聞く人に恵みが与えられるように、そ
の人を造りあげるのに役だつ言葉を必要に応じて語りなさい。
(エペソ4の29)
単純の美しさ
小さな谷川のほとり、岩から落ちる水の流れる音がする。それは一日中、それどころか何十年も何百年も変ることなく同じような単調な音であり続けてきただろう。
しかし、その変ることのない何も変化のないような音であっても、そこにたたずむとき心に清いものを注ぎ込んでくれる。単純さは不思議な力を持っているのである。
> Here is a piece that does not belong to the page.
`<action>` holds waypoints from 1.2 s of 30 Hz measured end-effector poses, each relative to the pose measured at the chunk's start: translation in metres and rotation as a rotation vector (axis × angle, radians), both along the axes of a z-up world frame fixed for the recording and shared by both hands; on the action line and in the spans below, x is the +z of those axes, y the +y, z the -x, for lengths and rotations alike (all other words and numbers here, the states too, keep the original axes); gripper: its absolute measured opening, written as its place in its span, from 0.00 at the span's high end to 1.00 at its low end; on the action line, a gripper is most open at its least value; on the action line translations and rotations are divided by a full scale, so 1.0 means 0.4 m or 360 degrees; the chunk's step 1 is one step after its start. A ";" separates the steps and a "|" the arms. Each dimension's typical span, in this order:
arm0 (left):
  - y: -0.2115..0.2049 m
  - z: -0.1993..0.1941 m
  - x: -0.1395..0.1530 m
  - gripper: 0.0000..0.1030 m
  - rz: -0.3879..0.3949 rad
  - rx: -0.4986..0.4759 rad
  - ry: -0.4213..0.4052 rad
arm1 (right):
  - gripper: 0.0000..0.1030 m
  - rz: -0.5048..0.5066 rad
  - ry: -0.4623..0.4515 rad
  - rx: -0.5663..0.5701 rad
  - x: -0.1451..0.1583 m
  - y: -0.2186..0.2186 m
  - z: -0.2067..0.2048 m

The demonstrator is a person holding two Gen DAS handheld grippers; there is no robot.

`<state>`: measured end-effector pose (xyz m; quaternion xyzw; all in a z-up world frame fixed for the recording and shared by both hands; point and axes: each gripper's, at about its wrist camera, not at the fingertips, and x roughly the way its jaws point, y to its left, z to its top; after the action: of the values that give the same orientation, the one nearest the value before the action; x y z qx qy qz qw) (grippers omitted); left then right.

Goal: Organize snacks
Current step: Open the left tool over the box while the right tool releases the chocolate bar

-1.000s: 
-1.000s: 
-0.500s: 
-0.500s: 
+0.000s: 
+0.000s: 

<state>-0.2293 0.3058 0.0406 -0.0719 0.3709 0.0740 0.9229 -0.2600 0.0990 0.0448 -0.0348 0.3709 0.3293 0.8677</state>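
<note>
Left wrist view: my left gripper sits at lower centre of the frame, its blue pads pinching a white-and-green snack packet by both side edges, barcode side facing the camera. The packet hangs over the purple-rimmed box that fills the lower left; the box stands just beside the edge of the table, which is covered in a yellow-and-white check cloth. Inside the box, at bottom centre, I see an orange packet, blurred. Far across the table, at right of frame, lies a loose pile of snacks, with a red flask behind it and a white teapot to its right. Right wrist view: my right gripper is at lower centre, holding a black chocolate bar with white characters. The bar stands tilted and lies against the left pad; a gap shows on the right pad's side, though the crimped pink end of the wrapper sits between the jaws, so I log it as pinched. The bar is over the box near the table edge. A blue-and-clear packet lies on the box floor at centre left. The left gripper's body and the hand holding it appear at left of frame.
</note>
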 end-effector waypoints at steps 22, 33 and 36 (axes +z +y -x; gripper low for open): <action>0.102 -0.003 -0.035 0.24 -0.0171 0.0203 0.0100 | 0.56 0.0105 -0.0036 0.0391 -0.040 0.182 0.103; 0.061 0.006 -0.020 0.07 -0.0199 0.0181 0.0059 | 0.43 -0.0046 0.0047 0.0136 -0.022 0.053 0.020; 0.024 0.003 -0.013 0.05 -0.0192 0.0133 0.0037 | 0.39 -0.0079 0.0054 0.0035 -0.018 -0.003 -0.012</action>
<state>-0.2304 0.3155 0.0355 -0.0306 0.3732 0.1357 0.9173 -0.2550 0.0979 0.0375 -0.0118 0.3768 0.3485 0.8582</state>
ほかの手段では得られない心の清めを与える力を持っている。
神の創造されたままの自然は、しばしばそうした単純でありながら、美しさや力、清さを持っている。
ただ川に水が流れるという変化のないように見える単純な光景であるにもかかわらず、それは見る者にうるおいを与え続けるのである。
人間が造り出す複雑な美しさ、数々の照明、LEDを何万個を使ったものは、たしかにある種の美があると言える。
しかし、それは、夜空の星のたった一つが輝いているその神秘な美しさに到底及ばない。
ダンテの神曲、それは二度と生まれないといわれる歴史上最大のキリスト教の詩であるが、その地獄、煉獄、天国の三つから成る。それらの最後が、すべて星という言葉で終えているのも、その星の輝きの意味の深さ、霊的重要性をダンテも深く認識していたからであった。
星は最も単純な輝きである。しかし私たちの肉眼で見ることのできるものの内では、最も深遠な美を持っている。それを受け取るためには、静けさがいる。祈りがいる。
それは霊的な美しさであるゆえに、祈りの心をもって見ないとその美は深くは受け取れない。
聖書の真理も単純である。冒頭の、闇と混沌のただ中に、神が光あれ!と言われたら、光が存在するようになった、という単純な言葉は、そこにどれほどの広い内容と深い真理が込められていることだろう。
星の美しさが示しているとおり、闇のなかに光、それは、美ということの究極的な姿でもある。